▶ [PROBLEM REQUIREMENTS]: Copy out the data so that nothing differs from the original.

▶ [DATA]:
----------------

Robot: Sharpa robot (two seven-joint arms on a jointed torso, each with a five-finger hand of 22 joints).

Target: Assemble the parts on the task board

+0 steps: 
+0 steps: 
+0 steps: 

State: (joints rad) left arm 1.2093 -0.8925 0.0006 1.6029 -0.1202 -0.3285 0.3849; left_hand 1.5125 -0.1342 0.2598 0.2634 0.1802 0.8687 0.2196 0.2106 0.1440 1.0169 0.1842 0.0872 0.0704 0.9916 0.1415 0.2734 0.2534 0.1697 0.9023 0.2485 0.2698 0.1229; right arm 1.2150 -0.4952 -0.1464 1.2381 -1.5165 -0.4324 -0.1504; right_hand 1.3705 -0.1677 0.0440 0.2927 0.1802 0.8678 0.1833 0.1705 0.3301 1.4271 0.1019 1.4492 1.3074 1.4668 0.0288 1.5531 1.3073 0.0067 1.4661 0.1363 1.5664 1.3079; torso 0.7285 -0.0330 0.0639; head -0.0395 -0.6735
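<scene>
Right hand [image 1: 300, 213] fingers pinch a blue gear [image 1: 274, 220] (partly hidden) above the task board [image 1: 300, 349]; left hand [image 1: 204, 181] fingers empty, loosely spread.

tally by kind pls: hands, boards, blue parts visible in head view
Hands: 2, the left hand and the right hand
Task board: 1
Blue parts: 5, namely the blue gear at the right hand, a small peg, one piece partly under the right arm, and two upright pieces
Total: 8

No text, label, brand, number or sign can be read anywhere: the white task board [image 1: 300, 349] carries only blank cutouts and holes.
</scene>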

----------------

▶ [REPLY]:
Robot: Sharpa robot (two seven-joint arms on a jointed torso, each with a five-finger hand of 22 joints).

Target: Assemble the parts on the task board

+0 steps: 
+0 steps: 
+0 steps: 

State: (joints rad) left arm 1.2093 -0.8925 0.0006 1.6029 -0.1202 -0.3285 0.3849; left_hand 1.5125 -0.1342 0.2598 0.2634 0.1802 0.8687 0.2196 0.2106 0.1440 1.0169 0.1842 0.0872 0.0704 0.9916 0.1415 0.2734 0.2534 0.1697 0.9023 0.2485 0.2698 0.1229; right arm 1.2150 -0.4952 -0.1464 1.2381 -1.5165 -0.4324 -0.1504; right_hand 1.3705 -0.1677 0.0440 0.2927 0.1802 0.8678 0.1833 0.1705 0.3301 1.4271 0.1019 1.4492 1.3074 1.4668 0.0288 1.5531 1.3073 0.0067 1.4661 0.1363 1.5664 1.3079; torso 0.7285 -0.0330 0.0639; head -0.0395 -0.6735
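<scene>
Right hand [image 1: 300, 213] fingers pinch a blue gear [image 1: 274, 220] (partly hidden) above the task board [image 1: 300, 349]; left hand [image 1: 204, 181] fingers empty, loosely spread.

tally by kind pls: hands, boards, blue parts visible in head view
Hands: 2, the left hand and the right hand
Task board: 1
Blue parts: 5, namely the blue gear at the right hand, a small peg, one piece partly under the right arm, and two upright pieces
Total: 8

No text, label, brand, number or sign can be read anywhere: the white task board [image 1: 300, 349] carries only blank cutouts and holes.
</scene>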

No further output is needed.